The solid–liquid interface (SLI) is a crucial part of every energy storage and conversion (ESC) device, and yet despite decades of research is still poorly understood at the atomic level. Most of the chemical and electrochemical processes that take place in ESC devices depend on the nature of the SLI. Usually, the formation of the interface is spontaneous and is dictated by the chemical composition of the electrode, surface electronic structure, surface crystal planes, surface functional groups, and chemical composition of the electrolyte. The structure of the SLI, in turn, determines many of its important properties, in particular its activity, stability, and selectivity. It is therefore highly questionable why we would leave these important properties at the mercy of a spontaneous process. In this respect, surface engineering of metal catalysts can play a significant role in tuning the chemical and physical properties of the interface in an advantageous way. Surface engineering approaches are often divided into in situ or ex situ methods, where the presence of various additives in the electrolyte of batteries, supercapacitors, or fuel cells leads to in situ formation of the SLI and where the pretreatment of electrode materials to yield an engineered interface (e.g., a film or coating) represents an ex situ approach to tuning the SLI composition.

Graphene-based derivatives are a particularly attractive class of materials for ex situ design of engineered interfaces in ESC devices, as they exhibit superior properties such as high Young’s modulus, optical transparency, tunable electronic conductivity, and, most interestingly, the ability to directly modify their chemical functionality and surface morphology. Owing to these properties, graphene derivatives have found use in ESC applications as a conductive additives, supporting materials, gas diffusion layers, current collectors, insertion materials, and even as active cathode materials.[1−3] Just focusing on its application at the interface, we have previously shown that fluorinated reduced graphene oxide can be used as an engineered barrier on metallic lithium to prevent the formation of high surface area lithium (dendrites) in Li metal batteries,[4] and other groups have demonstrated graphene oxide (GO)[5] and reduced graphene oxide (rGO)[6] interfaces on Li electrodes as dendrite growth suppressors as well. Further, we have used derivatives of graphene as an interface at the sulfur cathode in the Li–S battery system to prevent polysulfide diffusion.[7,8] Despite extensive application in battery applications, only a handful of examples exist of the use of graphene derivatives for ex situ engineering of metal electrode interfaces in fuel cell applications and electrocatalysis in general.[9,10] A likely reason for this is that the graphene deposition methods used in battery applications lack the necessary control for sensitive electrocatalysis applications.
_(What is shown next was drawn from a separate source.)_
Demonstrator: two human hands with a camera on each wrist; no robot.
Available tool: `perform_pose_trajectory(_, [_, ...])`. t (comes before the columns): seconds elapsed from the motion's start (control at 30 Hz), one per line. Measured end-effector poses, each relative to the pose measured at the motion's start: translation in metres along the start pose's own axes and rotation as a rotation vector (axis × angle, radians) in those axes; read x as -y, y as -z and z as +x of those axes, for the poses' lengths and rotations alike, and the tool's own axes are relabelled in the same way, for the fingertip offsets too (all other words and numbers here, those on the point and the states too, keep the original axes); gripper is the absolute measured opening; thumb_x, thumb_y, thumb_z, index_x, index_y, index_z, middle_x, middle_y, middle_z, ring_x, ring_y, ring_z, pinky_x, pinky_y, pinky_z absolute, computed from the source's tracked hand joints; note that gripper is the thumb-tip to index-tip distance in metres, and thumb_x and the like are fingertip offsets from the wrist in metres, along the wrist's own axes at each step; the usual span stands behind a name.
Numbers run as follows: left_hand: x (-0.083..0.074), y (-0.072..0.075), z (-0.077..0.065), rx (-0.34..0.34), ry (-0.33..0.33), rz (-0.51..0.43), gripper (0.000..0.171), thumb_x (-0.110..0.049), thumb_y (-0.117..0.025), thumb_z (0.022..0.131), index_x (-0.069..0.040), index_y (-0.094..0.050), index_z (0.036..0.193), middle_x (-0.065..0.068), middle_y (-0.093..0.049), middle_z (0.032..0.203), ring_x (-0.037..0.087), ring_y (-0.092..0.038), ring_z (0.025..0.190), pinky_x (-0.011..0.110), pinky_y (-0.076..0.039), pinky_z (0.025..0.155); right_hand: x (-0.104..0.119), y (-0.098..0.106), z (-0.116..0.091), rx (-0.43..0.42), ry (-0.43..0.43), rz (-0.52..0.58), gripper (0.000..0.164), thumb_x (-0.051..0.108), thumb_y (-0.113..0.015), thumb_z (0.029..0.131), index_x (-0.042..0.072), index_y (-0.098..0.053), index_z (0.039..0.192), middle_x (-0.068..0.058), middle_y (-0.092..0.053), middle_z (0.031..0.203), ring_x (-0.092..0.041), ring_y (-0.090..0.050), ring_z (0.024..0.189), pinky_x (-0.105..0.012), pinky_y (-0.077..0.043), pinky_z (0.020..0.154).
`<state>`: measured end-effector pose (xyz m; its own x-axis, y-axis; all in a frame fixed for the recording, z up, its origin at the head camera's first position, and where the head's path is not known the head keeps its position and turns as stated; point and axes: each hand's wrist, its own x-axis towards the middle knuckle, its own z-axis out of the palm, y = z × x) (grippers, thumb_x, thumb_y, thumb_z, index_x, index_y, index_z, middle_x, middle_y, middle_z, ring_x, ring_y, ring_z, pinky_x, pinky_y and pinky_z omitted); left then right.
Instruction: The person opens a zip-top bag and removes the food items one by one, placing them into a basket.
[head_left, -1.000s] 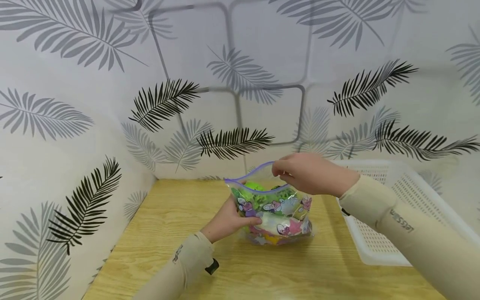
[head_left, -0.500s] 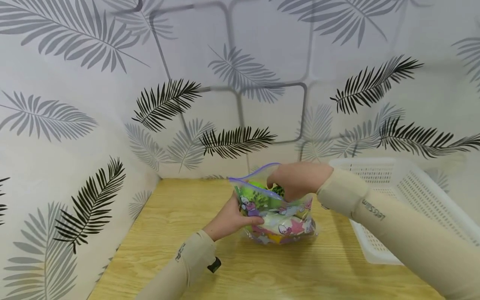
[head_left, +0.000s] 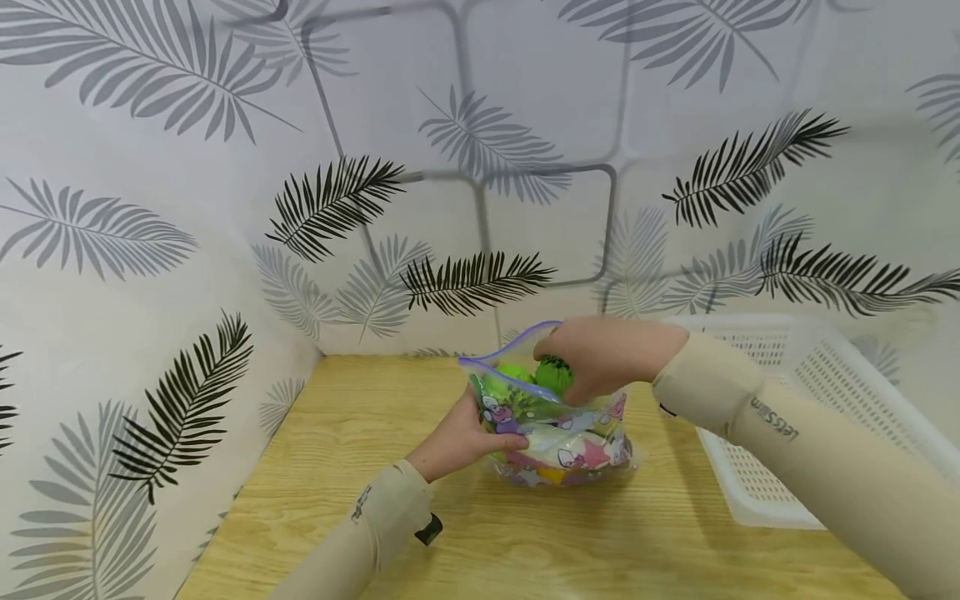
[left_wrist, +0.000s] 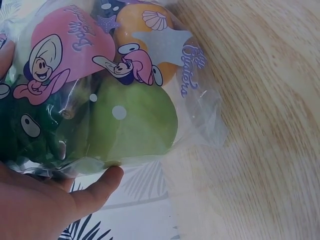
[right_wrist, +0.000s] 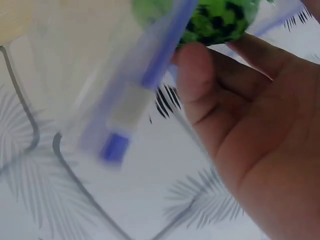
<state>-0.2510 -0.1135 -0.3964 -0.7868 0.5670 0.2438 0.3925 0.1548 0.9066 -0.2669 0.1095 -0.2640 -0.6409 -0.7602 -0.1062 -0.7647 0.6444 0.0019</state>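
Observation:
A clear zip bag (head_left: pixel 555 433) with a purple zip edge and cartoon prints stands on the wooden table, its mouth open. My left hand (head_left: pixel 468 437) grips its left side, thumb across the front. Through the plastic in the left wrist view show a pink piece (left_wrist: pixel 75 37), an orange one (left_wrist: pixel 142 25), a light green round one (left_wrist: pixel 132 122) and dark green ones. At the mouth, my right hand (head_left: pixel 607 354) holds a bright green rounded piece with dark patches (right_wrist: pixel 215 22) between thumb and fingers. Another bright green piece (head_left: pixel 513 372) sits beside it inside the bag.
A white perforated plastic basket (head_left: pixel 757 508) stands on the right of the table (head_left: pixel 360 400), partly behind the right forearm. A leaf-patterned curtain or wall covering (head_left: pixel 480 208) rises behind and at the left.
My right hand went from the bag's rim down into its mouth, then lifted slightly, and the dark-patched green piece now shows in its fingers. The left hand keeps its grip on the bag.

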Motion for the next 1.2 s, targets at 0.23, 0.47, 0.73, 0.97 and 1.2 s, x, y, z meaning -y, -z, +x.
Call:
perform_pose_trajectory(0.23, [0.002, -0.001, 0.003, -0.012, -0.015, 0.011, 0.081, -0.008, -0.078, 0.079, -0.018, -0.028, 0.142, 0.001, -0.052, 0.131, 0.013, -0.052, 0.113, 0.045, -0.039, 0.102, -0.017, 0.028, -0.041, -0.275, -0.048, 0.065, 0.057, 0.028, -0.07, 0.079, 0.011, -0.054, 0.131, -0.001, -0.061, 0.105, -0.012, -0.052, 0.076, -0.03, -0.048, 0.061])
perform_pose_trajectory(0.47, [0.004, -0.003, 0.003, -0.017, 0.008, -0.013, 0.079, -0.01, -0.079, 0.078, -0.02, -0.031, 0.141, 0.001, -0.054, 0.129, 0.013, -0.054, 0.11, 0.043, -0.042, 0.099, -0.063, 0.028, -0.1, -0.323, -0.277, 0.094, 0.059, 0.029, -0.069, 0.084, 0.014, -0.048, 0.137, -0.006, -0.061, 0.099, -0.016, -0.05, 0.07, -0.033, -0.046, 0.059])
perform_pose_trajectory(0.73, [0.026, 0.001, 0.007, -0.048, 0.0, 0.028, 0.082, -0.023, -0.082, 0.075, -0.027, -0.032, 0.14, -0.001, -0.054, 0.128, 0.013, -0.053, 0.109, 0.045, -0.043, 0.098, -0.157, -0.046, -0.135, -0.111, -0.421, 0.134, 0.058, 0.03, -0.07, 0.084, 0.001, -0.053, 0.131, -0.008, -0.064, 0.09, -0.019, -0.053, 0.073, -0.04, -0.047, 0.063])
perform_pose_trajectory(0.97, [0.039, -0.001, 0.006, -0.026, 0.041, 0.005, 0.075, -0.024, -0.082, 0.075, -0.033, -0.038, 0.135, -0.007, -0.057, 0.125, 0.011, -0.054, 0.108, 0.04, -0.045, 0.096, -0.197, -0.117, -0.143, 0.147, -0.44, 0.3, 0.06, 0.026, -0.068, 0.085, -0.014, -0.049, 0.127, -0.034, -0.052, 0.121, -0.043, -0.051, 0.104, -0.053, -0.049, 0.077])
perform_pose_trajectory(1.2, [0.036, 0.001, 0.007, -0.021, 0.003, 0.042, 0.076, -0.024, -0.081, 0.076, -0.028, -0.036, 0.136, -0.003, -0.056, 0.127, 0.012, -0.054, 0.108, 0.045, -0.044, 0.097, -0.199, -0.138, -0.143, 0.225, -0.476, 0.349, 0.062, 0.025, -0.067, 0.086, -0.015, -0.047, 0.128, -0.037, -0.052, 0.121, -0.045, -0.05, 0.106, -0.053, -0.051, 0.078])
The most appropriate deposition methods for electrocatalysis applications are those that enable the formation of films with precisely defined thickness and crystal quality. Layer thickness is of particular importance for conversion reactions of gaseous species, as the permeability of a membrane is inversely proportional to its thickness, which in principle stipulates the flux of gas molecules available for the electrochemical reaction. Among the many processing techniques that enable ex situ interface modification with graphene, only two enable the deposition of high-quality graphene-based films with monolayer-level control: direct synthesis (e.g., chemical vapor deposition, CVD) and the Langmuir–Blodgett technique.[11] Several groups have demonstrated CVD growth of graphene on metal electrodes for electrochemical applications,[12,13] with one of the inherent properties of such interfaces having been shown to be that they are impermeable to gases other than H2.[14] For example, Fu et al.[15] demonstrated that Pt(111) surfaces modified with CVD-grown graphene act as selective interfaces for hydrogen underpotential deposition (HUPD) while blocking the adsorption of OH–, SO42–, and Cl–. In contrast to graphene, GO and rGO membranes exhibit inherent defects whose sizes are on the order of the size of gas molecules, rendering them gas-permeable,[16] and can exhibit either inherent[17] or engineered[18] selectivity toward specific gaseous species due to their ability to be readily functionalized. As GO and rGO are only accessible via solution-based chemical synthesis routes, CVD-based approaches are impractical for ex situ interfacial engineering. Instead, uniform deposition of metal substrates can be achieved by using the Langmuir–Blodgett technique.[19] Despite having been demonstrated before as a viable path to monolayer deposition of GO and rGO, the Langmuir–Blodgett technique has never been used for electrochemical applications, presenting an opportunity to expand the utility of this technique into a new technology area.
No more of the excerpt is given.